Ora, as pessoas com aposentadoria básica, de um salário mínimo, de baixa renda, procuram o INSS aos 60 anos, porque não ficam muito tempo em empregos formais. O limite de idade, na prática, já vale para elas. Quem não se interessa pela reforma são os que têm renda na faixa de seis e sete salários, e se aposentam aos 50 anos. Um grupo representado por sindicalizados que protestam em nome do “povo”. Basta observar quem lidera passeatas. Não há pobres.
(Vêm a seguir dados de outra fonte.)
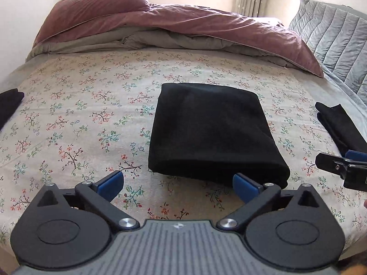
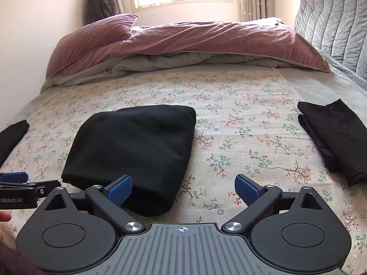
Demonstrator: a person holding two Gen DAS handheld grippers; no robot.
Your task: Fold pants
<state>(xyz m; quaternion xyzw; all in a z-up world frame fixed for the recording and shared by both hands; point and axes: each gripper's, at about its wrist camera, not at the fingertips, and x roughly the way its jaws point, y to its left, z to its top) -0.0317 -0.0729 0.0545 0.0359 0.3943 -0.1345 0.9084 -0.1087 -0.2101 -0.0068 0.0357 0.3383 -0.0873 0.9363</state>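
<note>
Backing both grippers off the folded pants (image 1: 213,135) is the step in hand, as I read it. The pants lie as a compact black rectangle at the centre of the left wrist frame, on the floral sheet (image 1: 91,105), near edge just beyond the fingertips. In the right wrist view they sit left of centre.

Left gripper (image 1: 179,184): jaws spread wide, nothing between the blue pads. Its right pad overlaps the bundle's near edge in the picture; whether it touches the cloth I cannot tell from this angle.

Right gripper (image 2: 183,189): jaws wide as well, holding nothing. Its left pad stands in front of the bundle's near right corner, with bare sheet between the pads.

Other dark folded pieces: one at the right edge (image 2: 332,137), one at the far left edge (image 2: 11,135). Pink duvet (image 1: 160,23) is heaped in the upper frame, well apart from the work.

To do this well, I judge:
- keep both jaws wide so no pad snags a layer
- lift clear before sliding sideways, since the thick near fold looks soft and could drag open
- check that the near corners stay square; the corner nearest the right gripper looks rounded and may want a light press.
</note>
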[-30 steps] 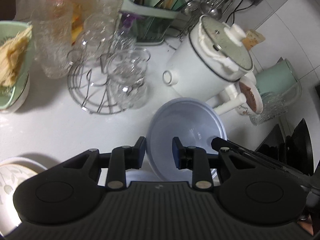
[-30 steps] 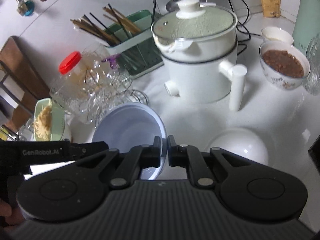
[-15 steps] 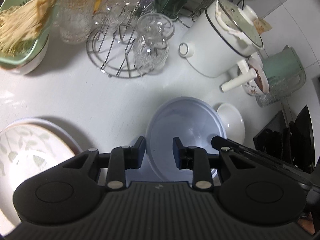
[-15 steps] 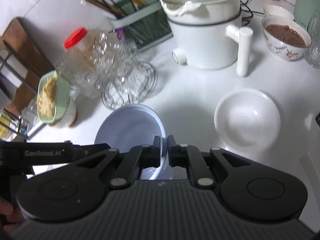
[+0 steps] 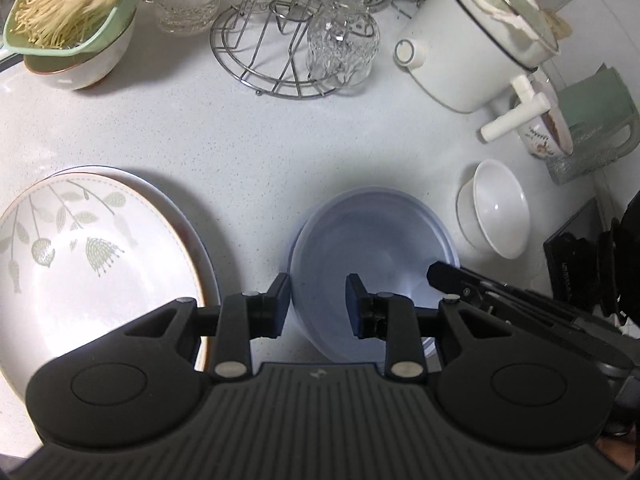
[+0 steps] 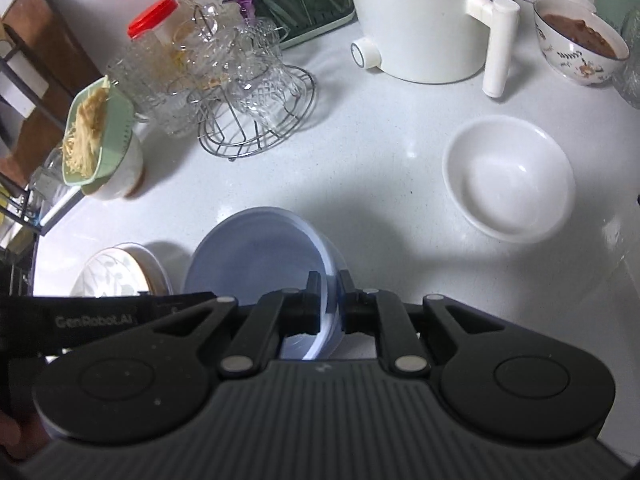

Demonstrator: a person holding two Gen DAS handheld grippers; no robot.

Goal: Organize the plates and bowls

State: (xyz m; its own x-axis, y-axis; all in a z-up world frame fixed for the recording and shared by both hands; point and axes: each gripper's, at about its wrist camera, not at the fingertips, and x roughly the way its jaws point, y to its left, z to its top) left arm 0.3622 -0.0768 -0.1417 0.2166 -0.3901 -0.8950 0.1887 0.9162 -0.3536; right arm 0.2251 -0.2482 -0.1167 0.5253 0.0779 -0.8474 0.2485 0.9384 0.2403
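Observation:
A pale blue bowl (image 5: 376,248) is held above the white counter. My right gripper (image 6: 329,298) is shut on the bowl's (image 6: 256,256) right rim. My left gripper (image 5: 318,300) is open, its jaws straddling the bowl's left rim without closing on it. A white plate with a leaf pattern (image 5: 80,264) lies on another plate at the left, also seen in the right wrist view (image 6: 116,276). An empty white bowl (image 6: 508,176) sits on the counter to the right, also in the left wrist view (image 5: 500,212).
A wire rack of glass cups (image 6: 248,92) stands behind. A white electric pot (image 6: 424,20) with a handle is at the back. A green colander of noodles (image 5: 72,8) sits on a bowl at the left. A bowl of brown food (image 6: 580,40) is far right.
Both grippers have pulled back and up with the blue bowl, away from the pot and rack. The leaf plate and white bowl have come into fuller view.

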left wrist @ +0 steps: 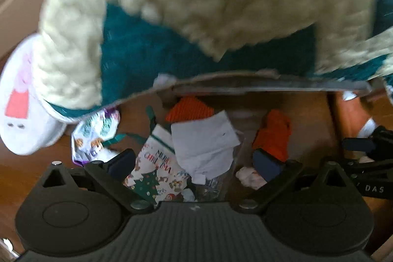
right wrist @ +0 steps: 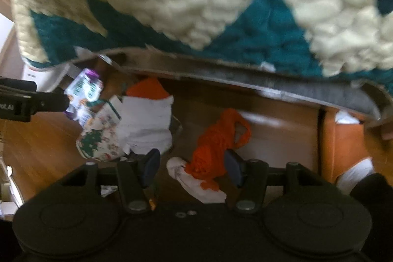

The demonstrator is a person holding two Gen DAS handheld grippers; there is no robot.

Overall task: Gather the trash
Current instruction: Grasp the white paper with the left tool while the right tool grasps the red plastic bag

Castas as mais diversas do funcionalismo também rejeitam a ideia, justa, de que a Previdência tem de ser igual para todos, e que cada pessoa/categoria deve constituir sua poupança em fundos de pensão, para complementar a futura aposentadoria. Desejam permanecer sustentados pelos contribuintes, o que não é mais possível.

No encontro promovido pelo GLOBO, quarta-feira, na série “E agora, Brasil?”, com o ministro do Planejamento, Dyogo Oliveira, e o economista José Márcio Camargo, da PUC, foram apresentados números acachapantes. Por exemplo: o Brasil tem a parcela de 11% da população formada por idosos; o Japão, 30%, mas os dois países gastam os mesmos 14% do PIB em aposentadorias. Algo muito errado acontece na Previdência brasileira, mas o discurso de castas em geral e as do funcionalismo em particular não tem sido retrucado à altura pelo governo. Números não faltam.